Nasturtiums
by Susan Alpert
It was near the end of another school year. Already, Wendy, who was about to enter eighth grade in the fall, hated the idea of having nothing to do for days at a time during the summer vacation.
She knew from TV shows like The Brady Bunch, that she was supposed to be looking forward to this time of year. That she should find a job at an ice cream store, although legally she was too young to get working papers. She should date boys on the football team, even though all the sports teams at her school, including her own Wildcats girls basketball team, ended because of the New York City budget cuts.
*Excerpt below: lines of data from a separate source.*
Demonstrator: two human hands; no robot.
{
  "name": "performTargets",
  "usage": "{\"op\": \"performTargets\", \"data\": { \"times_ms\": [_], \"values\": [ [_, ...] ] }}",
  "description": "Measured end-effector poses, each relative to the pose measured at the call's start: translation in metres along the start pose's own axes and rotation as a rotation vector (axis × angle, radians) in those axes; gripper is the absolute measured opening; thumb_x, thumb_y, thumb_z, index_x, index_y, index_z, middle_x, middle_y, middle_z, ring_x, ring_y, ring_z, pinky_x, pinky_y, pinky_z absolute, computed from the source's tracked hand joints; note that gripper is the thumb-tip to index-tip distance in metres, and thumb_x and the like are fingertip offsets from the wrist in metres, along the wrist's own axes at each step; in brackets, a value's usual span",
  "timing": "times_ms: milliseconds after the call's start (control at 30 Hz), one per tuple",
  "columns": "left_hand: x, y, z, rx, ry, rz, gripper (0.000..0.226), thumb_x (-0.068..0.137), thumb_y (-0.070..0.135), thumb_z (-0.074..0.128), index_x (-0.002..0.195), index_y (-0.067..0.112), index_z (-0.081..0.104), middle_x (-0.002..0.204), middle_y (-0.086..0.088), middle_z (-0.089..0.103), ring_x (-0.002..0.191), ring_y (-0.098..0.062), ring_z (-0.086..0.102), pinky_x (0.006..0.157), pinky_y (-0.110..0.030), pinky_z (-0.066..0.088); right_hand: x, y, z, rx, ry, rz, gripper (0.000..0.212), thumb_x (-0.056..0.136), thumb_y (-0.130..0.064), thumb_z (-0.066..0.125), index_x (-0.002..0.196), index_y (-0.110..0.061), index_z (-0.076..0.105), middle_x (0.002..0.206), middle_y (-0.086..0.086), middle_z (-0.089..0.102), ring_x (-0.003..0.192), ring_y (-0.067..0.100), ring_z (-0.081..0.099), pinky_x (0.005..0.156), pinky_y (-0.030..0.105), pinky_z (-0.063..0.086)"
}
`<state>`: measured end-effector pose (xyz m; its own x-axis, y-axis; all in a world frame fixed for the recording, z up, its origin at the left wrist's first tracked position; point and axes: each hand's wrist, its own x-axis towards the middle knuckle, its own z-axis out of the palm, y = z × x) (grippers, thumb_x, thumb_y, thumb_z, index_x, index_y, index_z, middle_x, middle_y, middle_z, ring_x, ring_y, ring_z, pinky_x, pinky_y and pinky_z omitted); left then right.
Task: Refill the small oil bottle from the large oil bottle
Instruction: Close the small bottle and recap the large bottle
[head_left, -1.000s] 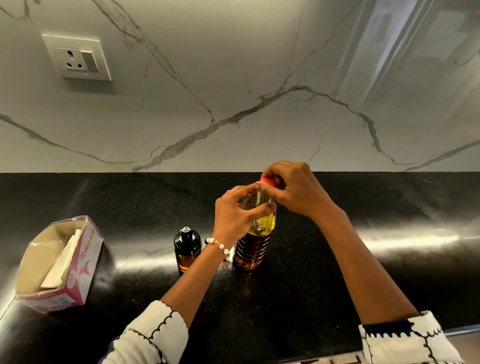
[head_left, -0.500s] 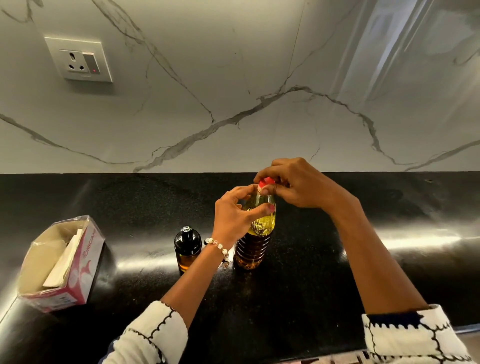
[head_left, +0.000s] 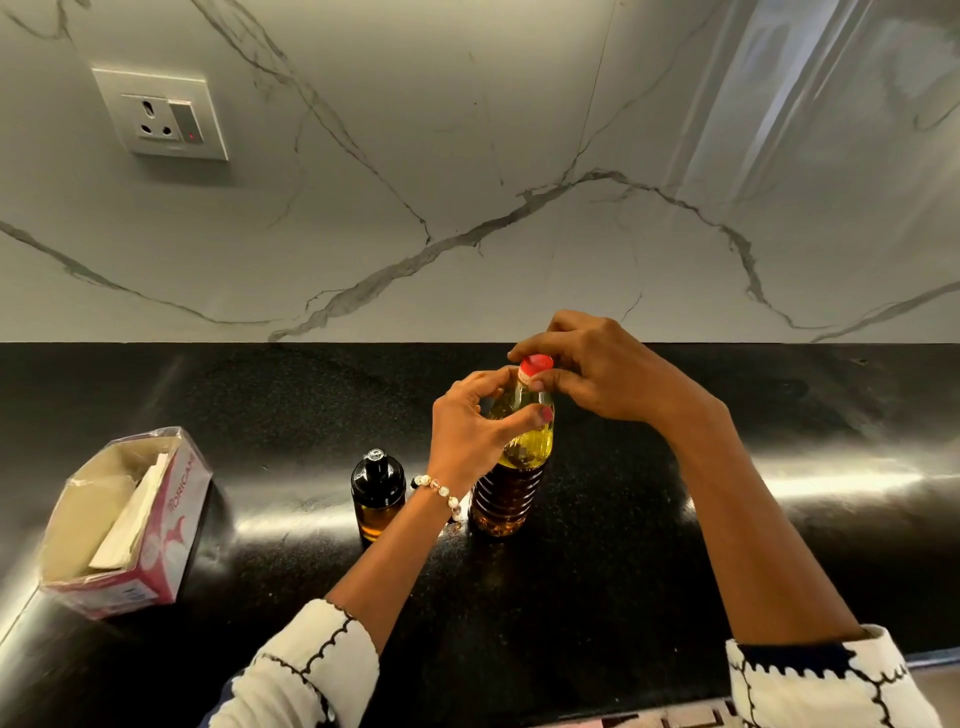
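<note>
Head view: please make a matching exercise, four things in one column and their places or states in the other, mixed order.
1. red cap
2. large oil bottle
3. small oil bottle
4. tissue box

a. far left on counter
b. untouched, black top on
c. neck held by left hand
d. pinched by right hand

Pairs: 1-d, 2-c, 3-b, 4-a

Hid part of the large oil bottle's (head_left: 511, 493) shoulder behind the left hand (head_left: 470, 431). Covered the red cap's (head_left: 535, 365) far side with right hand (head_left: 597, 374) fingers. Cropped both sleeves at the bottom edge.
</note>
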<state>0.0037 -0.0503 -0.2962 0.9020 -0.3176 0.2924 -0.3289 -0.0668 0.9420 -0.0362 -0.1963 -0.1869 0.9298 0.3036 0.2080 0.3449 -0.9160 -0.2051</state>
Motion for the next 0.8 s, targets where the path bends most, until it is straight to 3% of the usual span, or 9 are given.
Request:
{"op": "performTargets", "data": {
  "times_ms": [200, 367, 500, 600, 700, 800],
  "values": [
    [-0.001, 0.001, 0.001, -0.019, 0.015, -0.011, 0.045, 0.064, 0.039, 0.083, 0.106, 0.038, 0.067, 0.102, 0.011, 0.066, 0.103, -0.010, 0.057, 0.080, -0.017, 0.042, 0.001, 0.005, 0.001, 0.005, -0.013, -0.031, 0.032, 0.090, -0.011, 0.063, 0.122, -0.008, 0.062, 0.102, 0.009, 0.063, 0.083, 0.009, 0.050, 0.071, 0.007, 0.032],
    [-0.001, 0.001, 0.003, -0.021, 0.030, -0.002, 0.043, 0.063, 0.044, 0.081, 0.102, 0.043, 0.065, 0.100, 0.010, 0.066, 0.102, -0.013, 0.059, 0.082, -0.022, 0.045, 0.004, 0.001, 0.003, -0.028, 0.019, -0.012, 0.029, 0.090, -0.013, 0.062, 0.117, -0.002, 0.064, 0.099, 0.014, 0.067, 0.080, 0.012, 0.053, 0.067, 0.007, 0.034],
    [-0.001, 0.000, 0.003, -0.017, 0.025, -0.011, 0.043, 0.065, 0.040, 0.083, 0.106, 0.034, 0.069, 0.100, 0.010, 0.066, 0.102, -0.012, 0.059, 0.079, -0.017, 0.042, 0.004, -0.004, 0.005, -0.068, 0.067, 0.025, 0.030, 0.092, -0.022, 0.062, 0.114, -0.003, 0.065, 0.098, 0.015, 0.068, 0.081, 0.018, 0.058, 0.073, 0.021, 0.045],
    [-0.001, 0.000, 0.002, -0.016, 0.016, -0.011, 0.041, 0.065, 0.041, 0.083, 0.103, 0.041, 0.066, 0.102, 0.010, 0.066, 0.104, -0.011, 0.058, 0.080, -0.016, 0.039, 0.004, -0.005, 0.004, -0.052, 0.051, 0.008, 0.033, 0.091, -0.024, 0.062, 0.120, -0.007, 0.062, 0.103, 0.012, 0.065, 0.088, 0.021, 0.060, 0.080, 0.030, 0.051],
    [-0.001, 0.000, 0.000, -0.016, 0.025, -0.006, 0.040, 0.063, 0.044, 0.082, 0.099, 0.048, 0.064, 0.102, 0.012, 0.066, 0.105, -0.012, 0.058, 0.081, -0.017, 0.040, 0.006, -0.004, 0.004, -0.029, 0.024, -0.035, 0.031, 0.091, -0.022, 0.062, 0.119, -0.009, 0.063, 0.100, 0.011, 0.064, 0.087, 0.022, 0.060, 0.079, 0.034, 0.052],
    [-0.001, 0.001, 0.002, -0.014, 0.028, -0.017, 0.041, 0.064, 0.043, 0.083, 0.101, 0.044, 0.066, 0.101, 0.010, 0.066, 0.103, -0.012, 0.058, 0.080, -0.017, 0.040, 0.005, -0.003, 0.006, -0.037, 0.071, -0.027, 0.028, 0.090, -0.021, 0.062, 0.110, -0.003, 0.066, 0.094, 0.015, 0.067, 0.081, 0.024, 0.062, 0.074, 0.037, 0.054]
  ]
}}
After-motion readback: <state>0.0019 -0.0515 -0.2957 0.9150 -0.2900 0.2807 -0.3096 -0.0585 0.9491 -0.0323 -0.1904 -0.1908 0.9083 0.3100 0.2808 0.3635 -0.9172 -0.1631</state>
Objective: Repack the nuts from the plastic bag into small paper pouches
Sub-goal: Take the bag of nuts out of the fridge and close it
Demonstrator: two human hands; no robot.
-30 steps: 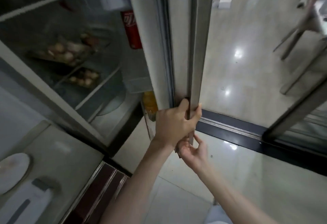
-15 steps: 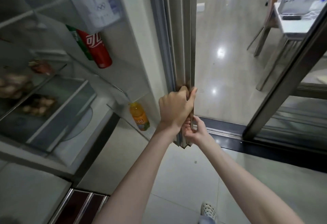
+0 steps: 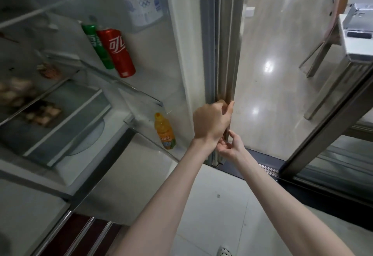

It wasn’t like she missed school that much either. She didn’t. Last semester, Mrs. Frye forced Wendy’s language arts class to read the book, Johnny Tremain. The book had all this Revolutionary War military background that bored her. The only portion she enjoyed reading about was when Johnny’s hand was severely burned by molten silver at the shop where he apprenticed.
There was a curious thing she noticed. The books they read in school were at least thirty years old. Her mother told her that Johnny Tremain had even been made into a Disney movie. Still, it never seemed to be on The Wonderful World of Disney at the time Wendy had to read the book so she couldn’t just pretend to have read it. The books they were required to read seemed to have been best-sellers at one time. Maybe that’s why the school had so many free paperback copies to now lend each student.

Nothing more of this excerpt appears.